**Goal of the exercise:** In the entries below, find the line containing "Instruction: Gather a". Copy it and all lines after it, exactly, through the end.

(Beginning of Data shown)

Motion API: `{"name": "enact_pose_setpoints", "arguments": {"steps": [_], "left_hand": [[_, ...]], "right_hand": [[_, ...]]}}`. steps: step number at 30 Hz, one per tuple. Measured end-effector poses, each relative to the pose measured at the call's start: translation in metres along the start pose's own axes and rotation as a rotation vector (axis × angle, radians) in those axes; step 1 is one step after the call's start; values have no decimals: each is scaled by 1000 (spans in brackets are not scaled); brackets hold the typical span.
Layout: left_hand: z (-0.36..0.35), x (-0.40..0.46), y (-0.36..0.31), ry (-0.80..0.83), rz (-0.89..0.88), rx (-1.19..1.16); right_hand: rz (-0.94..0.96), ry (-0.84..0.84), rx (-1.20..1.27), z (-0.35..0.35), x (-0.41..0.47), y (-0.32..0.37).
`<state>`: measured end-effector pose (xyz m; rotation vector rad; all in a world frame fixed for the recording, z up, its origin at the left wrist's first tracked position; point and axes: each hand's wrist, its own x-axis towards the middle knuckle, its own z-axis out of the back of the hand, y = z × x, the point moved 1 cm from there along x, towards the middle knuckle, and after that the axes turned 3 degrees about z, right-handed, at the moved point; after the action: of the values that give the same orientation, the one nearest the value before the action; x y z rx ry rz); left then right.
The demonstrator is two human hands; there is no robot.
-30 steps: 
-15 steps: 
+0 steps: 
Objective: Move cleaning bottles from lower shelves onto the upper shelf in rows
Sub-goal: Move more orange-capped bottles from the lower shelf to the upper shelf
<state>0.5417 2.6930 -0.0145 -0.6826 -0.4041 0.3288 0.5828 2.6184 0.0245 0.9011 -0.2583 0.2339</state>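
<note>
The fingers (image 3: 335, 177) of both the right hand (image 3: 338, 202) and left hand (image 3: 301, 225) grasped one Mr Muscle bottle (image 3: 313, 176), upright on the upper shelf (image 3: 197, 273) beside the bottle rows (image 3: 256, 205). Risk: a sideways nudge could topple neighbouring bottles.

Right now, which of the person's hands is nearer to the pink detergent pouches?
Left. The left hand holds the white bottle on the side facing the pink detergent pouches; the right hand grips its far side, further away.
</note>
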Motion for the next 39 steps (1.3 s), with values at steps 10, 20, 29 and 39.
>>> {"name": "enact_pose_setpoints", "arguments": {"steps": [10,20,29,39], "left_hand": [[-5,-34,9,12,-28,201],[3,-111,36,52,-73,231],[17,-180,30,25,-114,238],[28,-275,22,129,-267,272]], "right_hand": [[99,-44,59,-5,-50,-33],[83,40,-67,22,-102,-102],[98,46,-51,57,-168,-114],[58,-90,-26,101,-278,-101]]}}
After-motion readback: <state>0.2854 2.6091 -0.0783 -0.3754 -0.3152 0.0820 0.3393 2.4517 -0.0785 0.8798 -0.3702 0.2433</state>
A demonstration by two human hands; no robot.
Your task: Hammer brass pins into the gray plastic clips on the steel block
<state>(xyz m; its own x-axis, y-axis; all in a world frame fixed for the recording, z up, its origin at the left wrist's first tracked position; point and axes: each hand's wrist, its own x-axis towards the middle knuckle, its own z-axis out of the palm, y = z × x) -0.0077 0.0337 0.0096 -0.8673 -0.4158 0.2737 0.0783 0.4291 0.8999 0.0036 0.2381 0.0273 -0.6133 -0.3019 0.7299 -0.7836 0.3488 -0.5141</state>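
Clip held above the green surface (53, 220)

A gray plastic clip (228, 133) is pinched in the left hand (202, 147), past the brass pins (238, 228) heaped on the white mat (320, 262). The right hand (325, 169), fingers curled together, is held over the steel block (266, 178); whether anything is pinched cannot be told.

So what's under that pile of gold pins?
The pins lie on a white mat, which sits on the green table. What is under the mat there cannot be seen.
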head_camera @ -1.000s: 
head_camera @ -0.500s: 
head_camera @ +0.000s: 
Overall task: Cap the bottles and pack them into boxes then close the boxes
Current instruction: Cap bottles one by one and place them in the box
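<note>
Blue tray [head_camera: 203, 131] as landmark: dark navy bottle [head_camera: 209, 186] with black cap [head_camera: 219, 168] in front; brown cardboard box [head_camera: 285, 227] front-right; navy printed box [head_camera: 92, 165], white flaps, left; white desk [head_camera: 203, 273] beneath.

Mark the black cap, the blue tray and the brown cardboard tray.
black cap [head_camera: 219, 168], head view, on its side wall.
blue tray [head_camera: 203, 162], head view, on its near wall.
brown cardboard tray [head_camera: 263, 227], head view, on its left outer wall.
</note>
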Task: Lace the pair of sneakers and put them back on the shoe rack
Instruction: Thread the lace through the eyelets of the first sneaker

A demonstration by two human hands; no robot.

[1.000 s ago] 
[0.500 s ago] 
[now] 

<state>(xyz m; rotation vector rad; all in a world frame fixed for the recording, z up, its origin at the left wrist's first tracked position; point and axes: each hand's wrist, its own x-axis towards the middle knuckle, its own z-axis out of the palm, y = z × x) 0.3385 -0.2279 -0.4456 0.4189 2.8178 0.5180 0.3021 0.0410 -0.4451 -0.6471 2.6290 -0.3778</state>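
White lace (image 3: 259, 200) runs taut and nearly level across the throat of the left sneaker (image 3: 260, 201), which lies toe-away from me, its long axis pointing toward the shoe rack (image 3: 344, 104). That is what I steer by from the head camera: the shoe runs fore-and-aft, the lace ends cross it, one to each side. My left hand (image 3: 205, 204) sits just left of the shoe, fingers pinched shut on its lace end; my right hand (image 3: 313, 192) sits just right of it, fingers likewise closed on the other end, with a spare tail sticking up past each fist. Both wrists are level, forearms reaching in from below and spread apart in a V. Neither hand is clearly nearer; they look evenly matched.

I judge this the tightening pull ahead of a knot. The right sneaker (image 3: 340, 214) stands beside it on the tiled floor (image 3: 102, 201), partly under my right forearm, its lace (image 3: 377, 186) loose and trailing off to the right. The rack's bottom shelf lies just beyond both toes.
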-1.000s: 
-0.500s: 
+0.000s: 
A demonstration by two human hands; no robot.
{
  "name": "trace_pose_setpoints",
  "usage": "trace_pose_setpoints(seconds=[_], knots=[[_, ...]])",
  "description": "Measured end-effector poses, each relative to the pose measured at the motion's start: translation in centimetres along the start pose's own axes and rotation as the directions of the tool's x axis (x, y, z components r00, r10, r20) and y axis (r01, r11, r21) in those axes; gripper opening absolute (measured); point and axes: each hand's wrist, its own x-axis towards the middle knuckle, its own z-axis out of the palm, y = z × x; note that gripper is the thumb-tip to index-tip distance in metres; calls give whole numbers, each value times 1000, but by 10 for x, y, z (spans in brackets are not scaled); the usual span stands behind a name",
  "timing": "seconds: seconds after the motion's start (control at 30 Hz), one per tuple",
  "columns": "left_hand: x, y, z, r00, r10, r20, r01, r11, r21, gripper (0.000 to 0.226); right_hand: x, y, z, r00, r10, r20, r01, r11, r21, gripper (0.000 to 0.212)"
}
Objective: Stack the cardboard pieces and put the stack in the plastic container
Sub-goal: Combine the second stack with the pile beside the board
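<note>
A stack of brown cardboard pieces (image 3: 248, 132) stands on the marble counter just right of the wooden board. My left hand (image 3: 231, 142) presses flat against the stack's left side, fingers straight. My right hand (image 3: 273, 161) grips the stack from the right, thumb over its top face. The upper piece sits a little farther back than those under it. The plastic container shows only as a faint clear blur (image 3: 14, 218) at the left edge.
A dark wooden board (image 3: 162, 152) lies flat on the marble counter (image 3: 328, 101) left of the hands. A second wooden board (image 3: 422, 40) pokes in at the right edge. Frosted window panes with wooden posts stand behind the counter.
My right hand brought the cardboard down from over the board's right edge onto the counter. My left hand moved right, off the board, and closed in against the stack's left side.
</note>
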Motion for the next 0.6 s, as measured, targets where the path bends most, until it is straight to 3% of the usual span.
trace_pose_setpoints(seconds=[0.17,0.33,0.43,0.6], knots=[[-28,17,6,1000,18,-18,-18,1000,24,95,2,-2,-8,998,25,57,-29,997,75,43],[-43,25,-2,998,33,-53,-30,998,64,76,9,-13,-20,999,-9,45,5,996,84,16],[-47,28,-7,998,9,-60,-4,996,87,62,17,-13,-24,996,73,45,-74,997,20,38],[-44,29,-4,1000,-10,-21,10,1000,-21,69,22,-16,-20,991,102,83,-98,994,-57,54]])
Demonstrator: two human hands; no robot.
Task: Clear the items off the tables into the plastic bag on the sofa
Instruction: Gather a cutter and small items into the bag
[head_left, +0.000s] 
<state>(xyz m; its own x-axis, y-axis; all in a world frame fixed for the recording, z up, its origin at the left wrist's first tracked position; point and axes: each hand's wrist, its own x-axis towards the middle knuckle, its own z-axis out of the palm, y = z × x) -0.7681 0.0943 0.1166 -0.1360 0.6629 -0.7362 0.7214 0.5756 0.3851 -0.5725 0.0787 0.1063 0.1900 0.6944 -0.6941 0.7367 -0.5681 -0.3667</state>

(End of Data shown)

**Solution:**
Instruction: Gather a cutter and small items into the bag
[head_left, +0.000s] 
<state>(xyz m; its own x-axis, y-axis; all in a world frame fixed for the recording, z up, its origin at the left wrist's first tracked position; point and axes: each hand's wrist, its own x-axis towards the middle knuckle, its own z-axis out of the palm, y = z × x) -0.7681 0.0943 0.1166 -0.1360 0.6629 -0.7362 0.7214 0.5756 0.3851 -0.5725 0.0787 0.1063 0.1900 0.6944 -0.6941 0.7367 -0.5681 -0.3667</state>

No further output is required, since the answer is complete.